## Work item
Find out how many lines of the listing below include "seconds" and report only that number.

··········

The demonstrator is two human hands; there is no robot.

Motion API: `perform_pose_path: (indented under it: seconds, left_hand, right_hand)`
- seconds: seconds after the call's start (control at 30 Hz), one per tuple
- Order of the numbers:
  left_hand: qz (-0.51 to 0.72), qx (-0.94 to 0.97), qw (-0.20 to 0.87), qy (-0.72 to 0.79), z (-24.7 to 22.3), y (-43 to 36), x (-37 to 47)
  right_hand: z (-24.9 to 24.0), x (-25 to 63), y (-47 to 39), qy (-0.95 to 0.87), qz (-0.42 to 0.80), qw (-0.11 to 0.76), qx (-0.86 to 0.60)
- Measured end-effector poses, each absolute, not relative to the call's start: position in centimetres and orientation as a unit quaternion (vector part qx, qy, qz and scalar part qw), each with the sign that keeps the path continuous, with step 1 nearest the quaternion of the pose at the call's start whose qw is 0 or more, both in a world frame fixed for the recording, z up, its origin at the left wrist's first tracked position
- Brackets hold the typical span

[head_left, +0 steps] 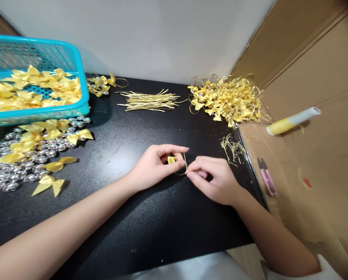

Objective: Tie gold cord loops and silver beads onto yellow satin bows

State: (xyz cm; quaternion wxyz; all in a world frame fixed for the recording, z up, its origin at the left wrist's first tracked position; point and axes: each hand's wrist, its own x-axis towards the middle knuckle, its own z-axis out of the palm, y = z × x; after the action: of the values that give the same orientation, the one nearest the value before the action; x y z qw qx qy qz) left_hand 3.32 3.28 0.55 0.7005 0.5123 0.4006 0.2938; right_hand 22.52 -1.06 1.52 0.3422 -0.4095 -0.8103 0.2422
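Note:
Over the middle of the black table, my left hand (159,163) is closed around a small yellow ribbon bow (172,160), partly hidden by the fingers. A thin gold cord (185,160) runs from the bow in a loop to my right hand (213,177). The thumb and forefinger of that hand pinch the cord close to my left fingertips. Whether a bead sits with the bow cannot be made out.
A turquoise basket (83,77) of yellow bows stands left, with silver beads (30,165) before it. Gold cords (150,100) lie at the back. Finished-looking bow loops (228,97) are heaped right, near cord scraps (233,148), pink snips (267,177) and a rolled tube (293,121).

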Motion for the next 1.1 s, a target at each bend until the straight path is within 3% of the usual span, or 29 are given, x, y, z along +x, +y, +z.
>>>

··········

## Solution for this task
2